Work instruction: From the material below, copy each line that holds the word "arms".
*** Opening The data ***
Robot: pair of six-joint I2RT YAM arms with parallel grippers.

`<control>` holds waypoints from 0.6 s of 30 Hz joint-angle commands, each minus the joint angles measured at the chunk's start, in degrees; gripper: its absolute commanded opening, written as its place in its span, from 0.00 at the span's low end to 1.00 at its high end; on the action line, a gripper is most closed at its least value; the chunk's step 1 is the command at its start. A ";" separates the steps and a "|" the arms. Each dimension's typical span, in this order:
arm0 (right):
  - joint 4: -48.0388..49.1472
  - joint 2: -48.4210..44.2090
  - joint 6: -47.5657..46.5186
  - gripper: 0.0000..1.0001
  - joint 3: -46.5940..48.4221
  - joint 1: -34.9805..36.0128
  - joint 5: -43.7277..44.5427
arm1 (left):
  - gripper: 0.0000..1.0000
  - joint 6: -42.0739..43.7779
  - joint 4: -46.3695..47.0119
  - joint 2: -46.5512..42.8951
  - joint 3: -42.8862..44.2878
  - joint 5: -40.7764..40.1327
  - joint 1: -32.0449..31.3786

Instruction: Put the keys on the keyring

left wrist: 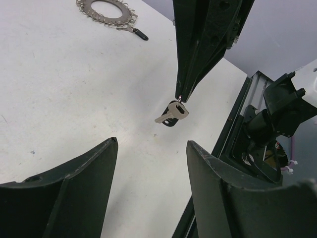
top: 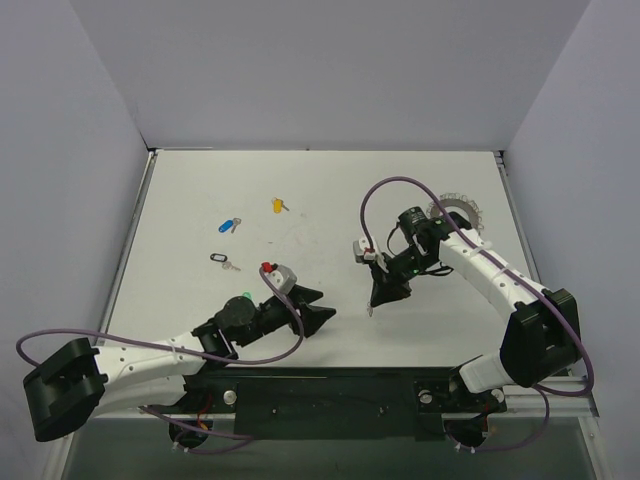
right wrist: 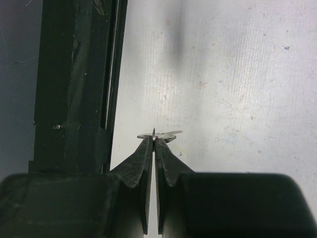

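Note:
My right gripper (top: 372, 306) points down at the table's middle, shut on the small split ring of a silver key (right wrist: 166, 134). In the left wrist view the key (left wrist: 172, 113) hangs from the right fingertips (left wrist: 181, 91), a dark part behind it. My left gripper (top: 325, 307) is open and empty, just left of it, its jaws wide apart (left wrist: 152, 143). The keyring (top: 457, 211), a flat beaded silver ring, lies back right, partly behind the right arm; it also shows in the left wrist view (left wrist: 106, 11). A yellow key (top: 279, 205) and a blue key (top: 229, 225) lie back left. No green key shows.
A black-headed key (top: 222, 260) lies left of centre. A small black-headed piece (left wrist: 140, 34) lies against the keyring's edge. The table's black front rail (right wrist: 74, 84) runs close to the right gripper. Grey walls enclose the table.

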 commanded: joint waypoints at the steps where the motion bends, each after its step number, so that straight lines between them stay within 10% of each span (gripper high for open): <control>1: -2.98 -0.21 -1.75 0.00 0.21 -0.63 -3.41 | 0.69 0.75 0.91 -1.71 -0.57 -2.42 0.38; 18: -5.17 0.14 -6.23 0.00 -0.58 -2.21 -5.69 | 0.72 0.40 1.53 -3.47 -2.50 -4.01 0.73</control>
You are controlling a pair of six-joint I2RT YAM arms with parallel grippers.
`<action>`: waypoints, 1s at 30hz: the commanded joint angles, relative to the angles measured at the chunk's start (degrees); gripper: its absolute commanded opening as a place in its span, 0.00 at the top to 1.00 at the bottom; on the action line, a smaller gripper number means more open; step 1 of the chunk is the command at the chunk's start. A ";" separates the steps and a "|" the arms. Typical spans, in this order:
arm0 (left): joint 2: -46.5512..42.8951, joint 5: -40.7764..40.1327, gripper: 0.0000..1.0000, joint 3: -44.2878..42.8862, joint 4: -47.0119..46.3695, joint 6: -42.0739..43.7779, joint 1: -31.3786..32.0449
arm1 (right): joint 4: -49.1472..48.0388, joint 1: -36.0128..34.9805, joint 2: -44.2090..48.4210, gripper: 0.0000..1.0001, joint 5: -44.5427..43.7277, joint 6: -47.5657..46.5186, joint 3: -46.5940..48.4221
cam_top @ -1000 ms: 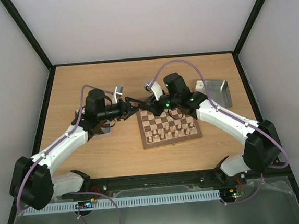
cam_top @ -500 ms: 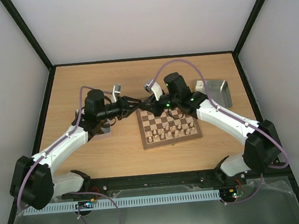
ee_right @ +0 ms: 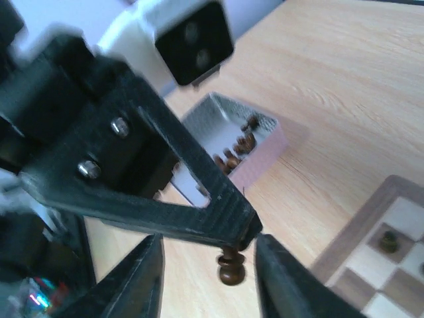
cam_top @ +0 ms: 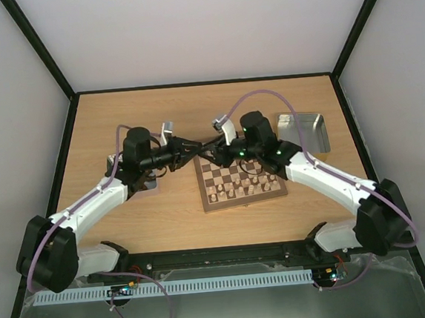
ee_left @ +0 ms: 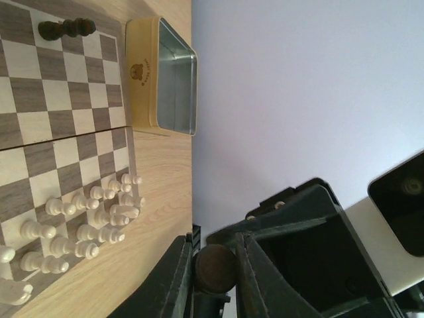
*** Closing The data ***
Exercise output:
Robot: pair of six-joint I2RT YAM arms with parallel grippers.
`<control>` holds waypoints from 0.6 s of 30 Hz joint-angle commands, each minus the joint angles measured at the chunk's start, in degrees; gripper: its absolute commanded opening, written as its place in its span, from 0.00 at the span's low end to 1.00 at its high end; on the action line, a gripper is most closed at its least value; the chunk's step 1 is the command at its start. A ";" separates the steps and a "|" the arms. Each dimension's typical span, in this order:
You are controlling a pair of six-joint I2RT YAM arms with parallel grippers.
`<action>`: waypoints, 1s at 30hz: the commanded joint angles, relative to the angles measured at the chunk's start (degrees); gripper: its absolute commanded opening as a place in its span, 0.00 at the top to 1.00 at the bottom; on the action line, a smaller gripper number means more open; step 1 of the chunk is the command at the chunk's start. A ";" separates the steps and a "|" the arms. Typical spans, in this order:

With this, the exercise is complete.